Dal primo giorno a oggi con lo stesso faro
Scriviamo spesso di insegne bollate da un’evoluzione, in cui sono le nuove generazioni o l’innesto di nuove figure a guidare il cambiamento. La particolarità di Michele Vallotti, che ha voluto e cresciuto La Madia, è che in questi ventisette anni di attività, anche senza variazioni generazionali, ha visto nell’evoluzione l’unico binario percorribile.
Non per stare al passo con i tempi, come tuonano centinaia di recensioni di ristoranti e di siti web, bensì perché quando c’è evoluzione nel pensiero, nell’etica, nel modo di intendere le cose, non può che esserci anche nel proprio lavoro.
Fare ristorazione, da questo punto di vista, è un onere ma anche un onore: sono talmente tanti gli aspetti su cui si può intervenire accordandosi alla propria etica che è difficile trovare un altro mestiere così completo. Il cibo, l’accoglienza, l’origine degli alimenti, il rapporto con i produttori, la cura della tavola, le responsabilità verso le persone: quanti campi d’azione include un’attività di ristorazione?!
Chi scrive non ha avuto modo di frequentare La Madia agli albori, e nemmeno dopo i primi anni di apertura, ma è dal racconto carpito qua e là, e dalle stesse parole di Michele, che si deduce il nuovo che è stato innestato. Gli chiediamo di partire da una delle tanti frasi che connotano il suo pensiero: la cucina imperfetta e variabile.

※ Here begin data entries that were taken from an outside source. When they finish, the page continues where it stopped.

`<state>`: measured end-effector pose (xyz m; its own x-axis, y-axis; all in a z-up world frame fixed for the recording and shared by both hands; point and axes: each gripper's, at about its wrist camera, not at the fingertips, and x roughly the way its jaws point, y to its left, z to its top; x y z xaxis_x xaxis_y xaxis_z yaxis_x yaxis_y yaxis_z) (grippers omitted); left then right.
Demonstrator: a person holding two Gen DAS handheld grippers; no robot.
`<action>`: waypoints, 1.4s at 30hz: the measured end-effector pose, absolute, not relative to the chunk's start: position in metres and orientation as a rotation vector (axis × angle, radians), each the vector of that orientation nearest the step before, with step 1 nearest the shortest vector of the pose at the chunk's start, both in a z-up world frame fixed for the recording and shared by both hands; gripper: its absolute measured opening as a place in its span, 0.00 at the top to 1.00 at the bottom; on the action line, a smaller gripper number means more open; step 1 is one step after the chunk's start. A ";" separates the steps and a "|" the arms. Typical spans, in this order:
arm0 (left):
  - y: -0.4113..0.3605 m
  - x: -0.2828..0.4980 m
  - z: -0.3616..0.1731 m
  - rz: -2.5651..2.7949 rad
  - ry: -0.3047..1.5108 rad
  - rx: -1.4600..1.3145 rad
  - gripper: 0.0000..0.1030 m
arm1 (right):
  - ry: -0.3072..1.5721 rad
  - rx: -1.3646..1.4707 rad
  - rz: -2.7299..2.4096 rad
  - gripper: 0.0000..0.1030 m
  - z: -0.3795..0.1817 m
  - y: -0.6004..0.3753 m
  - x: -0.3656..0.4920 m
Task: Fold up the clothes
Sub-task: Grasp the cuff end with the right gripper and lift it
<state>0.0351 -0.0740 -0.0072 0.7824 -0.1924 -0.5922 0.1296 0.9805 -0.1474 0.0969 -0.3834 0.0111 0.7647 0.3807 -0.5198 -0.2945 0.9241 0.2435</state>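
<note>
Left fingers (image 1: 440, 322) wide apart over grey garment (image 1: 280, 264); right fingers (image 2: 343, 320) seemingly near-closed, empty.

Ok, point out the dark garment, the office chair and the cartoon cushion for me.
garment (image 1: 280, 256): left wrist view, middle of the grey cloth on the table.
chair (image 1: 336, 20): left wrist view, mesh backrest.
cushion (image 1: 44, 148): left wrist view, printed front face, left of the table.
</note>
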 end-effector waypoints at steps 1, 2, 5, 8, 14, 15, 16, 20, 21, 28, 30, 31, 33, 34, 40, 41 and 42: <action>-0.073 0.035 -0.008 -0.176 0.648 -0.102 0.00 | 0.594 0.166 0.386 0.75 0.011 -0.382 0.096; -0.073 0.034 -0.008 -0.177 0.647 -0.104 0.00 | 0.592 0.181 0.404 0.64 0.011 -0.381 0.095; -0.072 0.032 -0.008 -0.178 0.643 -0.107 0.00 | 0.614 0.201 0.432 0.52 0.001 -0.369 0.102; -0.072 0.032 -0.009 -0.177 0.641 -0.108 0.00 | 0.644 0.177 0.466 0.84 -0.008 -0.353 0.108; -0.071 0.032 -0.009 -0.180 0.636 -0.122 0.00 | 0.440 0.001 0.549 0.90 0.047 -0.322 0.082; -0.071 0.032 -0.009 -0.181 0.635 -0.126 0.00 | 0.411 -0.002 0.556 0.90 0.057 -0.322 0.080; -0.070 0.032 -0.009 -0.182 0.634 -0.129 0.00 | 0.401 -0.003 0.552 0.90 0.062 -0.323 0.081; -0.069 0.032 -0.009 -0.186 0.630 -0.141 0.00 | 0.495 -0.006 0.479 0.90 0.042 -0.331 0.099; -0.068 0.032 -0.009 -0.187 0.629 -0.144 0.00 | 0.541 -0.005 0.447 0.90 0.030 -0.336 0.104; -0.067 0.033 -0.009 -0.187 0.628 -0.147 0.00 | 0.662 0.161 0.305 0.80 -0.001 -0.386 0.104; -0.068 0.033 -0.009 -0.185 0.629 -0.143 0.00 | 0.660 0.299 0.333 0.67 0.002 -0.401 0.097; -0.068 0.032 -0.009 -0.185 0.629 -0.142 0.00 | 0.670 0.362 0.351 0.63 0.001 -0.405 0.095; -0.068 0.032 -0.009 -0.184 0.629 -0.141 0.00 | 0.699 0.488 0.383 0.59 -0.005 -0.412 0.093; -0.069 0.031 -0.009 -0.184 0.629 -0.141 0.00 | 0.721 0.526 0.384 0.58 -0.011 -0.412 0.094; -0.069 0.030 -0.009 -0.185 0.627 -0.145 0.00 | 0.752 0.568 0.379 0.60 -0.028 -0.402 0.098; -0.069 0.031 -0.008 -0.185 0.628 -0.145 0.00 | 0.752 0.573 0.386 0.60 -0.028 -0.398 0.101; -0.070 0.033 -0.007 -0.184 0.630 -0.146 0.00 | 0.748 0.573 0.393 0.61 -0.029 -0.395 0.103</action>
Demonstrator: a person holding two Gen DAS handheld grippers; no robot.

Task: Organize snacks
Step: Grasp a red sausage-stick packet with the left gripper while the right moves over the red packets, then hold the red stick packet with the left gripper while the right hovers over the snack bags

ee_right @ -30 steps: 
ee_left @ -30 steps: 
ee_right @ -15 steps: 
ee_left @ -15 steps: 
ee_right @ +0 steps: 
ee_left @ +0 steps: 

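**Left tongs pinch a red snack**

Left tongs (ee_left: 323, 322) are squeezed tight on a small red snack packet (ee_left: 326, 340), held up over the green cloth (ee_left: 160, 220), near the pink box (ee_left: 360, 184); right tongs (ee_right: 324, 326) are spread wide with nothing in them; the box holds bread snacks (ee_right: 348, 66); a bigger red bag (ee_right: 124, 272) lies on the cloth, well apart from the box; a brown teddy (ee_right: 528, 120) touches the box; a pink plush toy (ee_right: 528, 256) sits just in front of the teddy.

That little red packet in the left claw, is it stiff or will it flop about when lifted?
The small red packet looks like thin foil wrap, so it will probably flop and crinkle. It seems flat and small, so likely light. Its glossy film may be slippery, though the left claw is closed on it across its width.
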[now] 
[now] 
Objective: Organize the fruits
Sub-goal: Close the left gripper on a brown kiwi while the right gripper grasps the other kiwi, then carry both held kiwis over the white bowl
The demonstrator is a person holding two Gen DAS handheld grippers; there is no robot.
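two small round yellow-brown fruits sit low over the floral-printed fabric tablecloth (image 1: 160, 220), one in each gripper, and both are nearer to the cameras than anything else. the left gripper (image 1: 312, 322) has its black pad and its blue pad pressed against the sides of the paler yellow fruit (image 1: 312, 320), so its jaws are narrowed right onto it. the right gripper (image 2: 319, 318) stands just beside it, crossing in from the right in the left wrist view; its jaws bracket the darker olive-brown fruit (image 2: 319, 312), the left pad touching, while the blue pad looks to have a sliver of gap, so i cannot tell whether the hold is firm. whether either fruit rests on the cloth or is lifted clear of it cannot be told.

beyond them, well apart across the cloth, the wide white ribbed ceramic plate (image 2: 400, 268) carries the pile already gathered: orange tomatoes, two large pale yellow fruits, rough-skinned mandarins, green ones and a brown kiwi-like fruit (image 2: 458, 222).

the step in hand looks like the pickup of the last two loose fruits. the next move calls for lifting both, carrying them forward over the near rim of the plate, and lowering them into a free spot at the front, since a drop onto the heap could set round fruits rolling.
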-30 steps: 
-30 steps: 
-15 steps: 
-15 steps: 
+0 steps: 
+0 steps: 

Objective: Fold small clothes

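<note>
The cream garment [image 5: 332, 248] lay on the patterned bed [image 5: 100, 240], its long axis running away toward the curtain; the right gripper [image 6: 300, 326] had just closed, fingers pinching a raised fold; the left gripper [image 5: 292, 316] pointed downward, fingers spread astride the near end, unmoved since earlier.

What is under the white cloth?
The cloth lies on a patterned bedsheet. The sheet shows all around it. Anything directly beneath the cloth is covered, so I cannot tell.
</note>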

“Ho sempre avuto questo approccio, di accettazione della volubilità della cucina, anche quando all’inizio proponevo piatti sensibilmente diversi, ma con il passare del tempo i valori si sono plasmati e definiti. Più che un pensiero è un atteggiamento che ho dentro, a livello sentimentale, rispetto alla cucina ma prima ancora nei confronti degli alimenti vivi. Quello che facciamo qui non è promuovere o ricercare dei difetti ma accettare che le materie vive non siano sempre uguali, precise, perfette. È proprio in quel tratto, quello dell’imperfezione tollerata, che sono convinto si giochino le emozioni. Quando si rispetta la vitalità del cibo automaticamente si accetta di coglierne tutte le sfumature. Faccio un esempio: se decido di acquistare il formaggio da un casaro che lavora in un certo modo accetto di portare in cucina tutti i possibili tratti di quel prodotto, in cui incidono tanti fattori, dalla stagionalità alla tipologia di pascolo”.